In a suit for adoption, a pre-adoptive home screening and post-placement report must be conducted as provided in Chapter 107. Added by Acts 1995, 74th Leg., ch. 20, § 1, eff. April 20, 1995. Amended by Acts 1995, 74th Leg., ch. 751, § 73, eff. Sept. 1, 1995; Acts 1995, 74th Leg., ch. 800, § 1, eff. Sept. 1, 1995; Acts 2001, 77th Leg., ch. 133, § 6, eff. Sept. 1, 2001.
§ 162.005. PREPARATION OF HEALTH, SOCIAL, EDUCATIONAL, AND GENETIC HISTORY REPORT.
(a) This section does not apply to an adoption by the child’s:
(2) aunt or uncle by birth, marriage, or prior adoption; or
(b) Before placing a child for adoption, the Department of Protective and Regulatory Services, a licensed child-placing agency, or the child’s parent or guardian shall compile a report on the available health, social, educational, and genetic history of the child to be adopted.
(c) The report shall include a history of physical, sexual, or emotional abuse suffered by the child, if any.
(d) If the child has been placed for adoption by a person or entity other than the department, a licensed child-placing agency, or the child’s parent or guardian, it is the duty of the person or entity who places the child for adoption to prepare the report.
(e) The person or entity who places the child for adoption shall provide the prospective adoptive parents a copy of the report as early as practicable before the first meeting of the adoptive parents with the child. The copy of the report shall be edited to protect the identity of birth parents and their families.
(f) The department, licensed child-placing agency, parent, guardian, person, or entity who prepares and files the original report is required to furnish supplemental medical, psychological, and psychiatric information to the adoptive parents if that information becomes available and to file the supplemental information where the original report is filed. The supplemental information shall be retained for as long as the original report is required to be retained.
§ 162.0085. CRIMINAL HISTORY REPORT REQUIRED.

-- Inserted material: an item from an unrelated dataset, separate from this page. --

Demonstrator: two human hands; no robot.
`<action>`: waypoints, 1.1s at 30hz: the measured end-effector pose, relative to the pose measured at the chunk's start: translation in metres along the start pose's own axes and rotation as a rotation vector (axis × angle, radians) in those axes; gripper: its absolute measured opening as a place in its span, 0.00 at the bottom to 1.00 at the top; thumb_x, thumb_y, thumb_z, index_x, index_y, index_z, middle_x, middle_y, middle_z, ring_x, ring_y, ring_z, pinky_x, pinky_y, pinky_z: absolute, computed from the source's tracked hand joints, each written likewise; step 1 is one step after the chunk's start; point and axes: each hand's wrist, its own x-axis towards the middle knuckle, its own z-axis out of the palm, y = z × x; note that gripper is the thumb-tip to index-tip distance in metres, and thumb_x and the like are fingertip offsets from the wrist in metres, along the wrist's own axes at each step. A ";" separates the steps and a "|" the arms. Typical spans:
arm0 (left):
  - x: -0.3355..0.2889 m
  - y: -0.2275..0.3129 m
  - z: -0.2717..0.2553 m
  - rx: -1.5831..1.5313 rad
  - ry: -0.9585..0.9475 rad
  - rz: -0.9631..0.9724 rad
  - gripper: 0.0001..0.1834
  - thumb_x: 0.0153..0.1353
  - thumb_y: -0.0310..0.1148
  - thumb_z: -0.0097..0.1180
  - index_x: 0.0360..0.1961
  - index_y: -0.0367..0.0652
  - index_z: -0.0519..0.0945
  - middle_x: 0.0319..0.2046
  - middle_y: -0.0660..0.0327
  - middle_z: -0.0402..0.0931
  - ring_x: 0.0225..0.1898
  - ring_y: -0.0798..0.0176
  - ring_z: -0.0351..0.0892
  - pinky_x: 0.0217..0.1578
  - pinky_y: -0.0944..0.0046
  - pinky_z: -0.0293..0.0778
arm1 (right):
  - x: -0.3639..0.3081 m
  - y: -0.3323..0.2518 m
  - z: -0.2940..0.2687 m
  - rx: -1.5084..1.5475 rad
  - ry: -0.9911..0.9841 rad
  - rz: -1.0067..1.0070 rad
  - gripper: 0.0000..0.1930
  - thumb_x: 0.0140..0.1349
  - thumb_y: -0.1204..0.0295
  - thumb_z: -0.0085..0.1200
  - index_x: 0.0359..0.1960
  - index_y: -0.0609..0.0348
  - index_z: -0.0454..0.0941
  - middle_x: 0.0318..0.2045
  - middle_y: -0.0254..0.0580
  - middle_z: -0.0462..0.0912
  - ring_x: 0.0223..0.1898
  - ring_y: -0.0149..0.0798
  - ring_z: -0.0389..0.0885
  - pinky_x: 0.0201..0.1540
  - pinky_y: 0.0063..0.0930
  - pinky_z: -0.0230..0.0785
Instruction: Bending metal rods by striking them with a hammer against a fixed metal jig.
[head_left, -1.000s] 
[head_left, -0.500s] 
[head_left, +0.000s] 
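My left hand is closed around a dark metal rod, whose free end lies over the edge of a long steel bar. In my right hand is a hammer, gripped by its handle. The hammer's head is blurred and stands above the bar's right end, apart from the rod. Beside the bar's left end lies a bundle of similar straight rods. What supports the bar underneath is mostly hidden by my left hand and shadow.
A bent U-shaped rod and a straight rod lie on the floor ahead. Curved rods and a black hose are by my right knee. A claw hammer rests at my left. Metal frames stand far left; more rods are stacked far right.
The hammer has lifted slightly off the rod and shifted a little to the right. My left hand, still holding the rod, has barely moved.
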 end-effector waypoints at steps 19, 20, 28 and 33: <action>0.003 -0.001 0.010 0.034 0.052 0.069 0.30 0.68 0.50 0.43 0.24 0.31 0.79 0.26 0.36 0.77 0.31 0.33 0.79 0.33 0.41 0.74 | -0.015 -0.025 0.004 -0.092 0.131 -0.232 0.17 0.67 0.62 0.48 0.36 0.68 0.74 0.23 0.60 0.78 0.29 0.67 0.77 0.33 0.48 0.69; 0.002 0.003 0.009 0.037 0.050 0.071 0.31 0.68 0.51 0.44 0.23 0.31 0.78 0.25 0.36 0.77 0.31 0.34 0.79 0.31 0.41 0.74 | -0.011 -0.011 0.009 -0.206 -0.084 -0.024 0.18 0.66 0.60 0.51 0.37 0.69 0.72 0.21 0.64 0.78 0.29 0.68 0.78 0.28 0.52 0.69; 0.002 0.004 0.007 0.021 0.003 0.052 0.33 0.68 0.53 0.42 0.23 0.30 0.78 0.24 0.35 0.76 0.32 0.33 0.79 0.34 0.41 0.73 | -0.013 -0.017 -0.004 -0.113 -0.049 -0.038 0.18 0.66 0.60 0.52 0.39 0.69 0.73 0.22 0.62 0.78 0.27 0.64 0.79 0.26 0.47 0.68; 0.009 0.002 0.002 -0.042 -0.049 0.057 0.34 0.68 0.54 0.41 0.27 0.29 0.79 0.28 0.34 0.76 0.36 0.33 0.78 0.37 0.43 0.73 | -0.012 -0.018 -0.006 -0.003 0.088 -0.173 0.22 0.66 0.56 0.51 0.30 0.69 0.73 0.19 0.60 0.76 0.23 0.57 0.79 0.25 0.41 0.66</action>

(a) In a suit affecting the parent-child relationship in which an adoption is sought, the court shall order each person seeking to adopt the child to obtain that person’s own criminal history record information. The court shall accept under this section a person’s criminal history record information that is provided by the Department of Protective and Regulatory Services or by a licensed child-placing agency that received the information from the department if the information was obtained not more than one year before the date the court ordered the history to be obtained.
(b) A person required to obtain information under Subsection (a) shall obtain the information in the manner provided by Section 411.128, Government Code.

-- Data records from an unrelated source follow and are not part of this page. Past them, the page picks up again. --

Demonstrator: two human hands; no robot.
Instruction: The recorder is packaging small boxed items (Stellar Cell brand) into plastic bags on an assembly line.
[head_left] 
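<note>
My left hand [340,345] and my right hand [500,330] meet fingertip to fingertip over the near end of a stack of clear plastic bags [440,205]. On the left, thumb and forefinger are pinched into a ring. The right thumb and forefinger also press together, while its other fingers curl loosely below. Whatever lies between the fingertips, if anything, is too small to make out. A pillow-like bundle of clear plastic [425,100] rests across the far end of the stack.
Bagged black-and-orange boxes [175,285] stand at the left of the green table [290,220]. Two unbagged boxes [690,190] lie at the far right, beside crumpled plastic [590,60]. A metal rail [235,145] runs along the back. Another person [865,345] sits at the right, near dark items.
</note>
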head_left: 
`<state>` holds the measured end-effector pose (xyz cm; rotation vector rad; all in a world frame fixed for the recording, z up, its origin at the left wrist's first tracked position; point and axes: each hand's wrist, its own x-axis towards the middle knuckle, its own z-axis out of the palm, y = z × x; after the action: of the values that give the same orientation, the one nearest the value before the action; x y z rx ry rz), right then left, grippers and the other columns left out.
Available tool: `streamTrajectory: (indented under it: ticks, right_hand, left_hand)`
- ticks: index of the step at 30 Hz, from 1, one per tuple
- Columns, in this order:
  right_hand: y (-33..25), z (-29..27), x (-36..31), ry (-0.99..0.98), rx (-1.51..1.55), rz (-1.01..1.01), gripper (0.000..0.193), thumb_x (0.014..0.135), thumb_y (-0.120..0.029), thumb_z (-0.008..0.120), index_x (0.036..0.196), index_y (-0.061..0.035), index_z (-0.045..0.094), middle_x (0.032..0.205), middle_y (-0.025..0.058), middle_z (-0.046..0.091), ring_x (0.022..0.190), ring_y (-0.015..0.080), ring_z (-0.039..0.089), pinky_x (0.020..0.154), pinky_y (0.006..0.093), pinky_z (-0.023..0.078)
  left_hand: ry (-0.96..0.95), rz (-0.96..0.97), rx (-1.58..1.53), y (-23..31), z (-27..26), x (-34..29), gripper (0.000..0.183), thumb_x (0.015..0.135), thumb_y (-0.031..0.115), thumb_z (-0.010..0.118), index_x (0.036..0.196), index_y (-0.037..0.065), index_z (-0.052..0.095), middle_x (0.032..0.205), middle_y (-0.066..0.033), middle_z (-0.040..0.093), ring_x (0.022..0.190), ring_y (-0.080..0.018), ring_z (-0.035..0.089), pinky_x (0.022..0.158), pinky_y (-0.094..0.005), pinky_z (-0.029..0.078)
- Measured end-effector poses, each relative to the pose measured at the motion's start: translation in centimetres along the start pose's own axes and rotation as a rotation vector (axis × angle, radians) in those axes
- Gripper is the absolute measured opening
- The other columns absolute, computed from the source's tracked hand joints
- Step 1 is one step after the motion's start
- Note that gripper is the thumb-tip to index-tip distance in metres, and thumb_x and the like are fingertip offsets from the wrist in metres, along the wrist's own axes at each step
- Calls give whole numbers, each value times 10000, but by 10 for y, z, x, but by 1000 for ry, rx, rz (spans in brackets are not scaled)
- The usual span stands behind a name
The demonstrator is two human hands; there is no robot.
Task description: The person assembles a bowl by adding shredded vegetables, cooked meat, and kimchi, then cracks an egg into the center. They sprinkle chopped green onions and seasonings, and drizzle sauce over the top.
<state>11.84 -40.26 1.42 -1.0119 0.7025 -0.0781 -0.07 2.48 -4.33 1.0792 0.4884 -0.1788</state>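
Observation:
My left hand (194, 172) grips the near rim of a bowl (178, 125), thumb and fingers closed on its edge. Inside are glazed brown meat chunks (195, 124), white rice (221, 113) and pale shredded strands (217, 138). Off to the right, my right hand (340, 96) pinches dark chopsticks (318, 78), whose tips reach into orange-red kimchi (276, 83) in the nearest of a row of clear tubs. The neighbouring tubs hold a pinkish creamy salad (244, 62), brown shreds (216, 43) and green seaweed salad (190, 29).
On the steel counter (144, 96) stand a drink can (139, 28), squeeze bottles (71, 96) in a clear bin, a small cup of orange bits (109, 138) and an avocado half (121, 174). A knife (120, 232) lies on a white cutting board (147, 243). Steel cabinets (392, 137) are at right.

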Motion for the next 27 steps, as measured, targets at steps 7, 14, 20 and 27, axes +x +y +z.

§ 162.009. RESIDENCE WITH PETITIONER.
(a) The court may not grant an adoption until the child has resided with the petitioner for not less than six months.
(b) On request of the petitioner, the court may waive the residence requirement if the waiver is in the best interest of the child. Added by Acts 1995, 74th Leg., ch. 20, § 1, eff. April 20, 1995.
§ 162.010. CONSENT REQUIRED.
(a) Unless the managing conservator is the petitioner, the written consent of a managing conservator to the adoption must be filed. The court may waive the requirement of consent by the managing conservator if the court finds that the consent is being refused or has been revoked without good cause. A hearing on the issue of consent shall be conducted by the court without a jury.
(b) If a parent of the child is presently the spouse of the petitioner, that parent must join in the petition for adoption and further consent of that parent is not required.
(c) A child 12 years of age or older must consent to the adoption in writing or in court. The court may waive this requirement if it would serve the child’s best interest.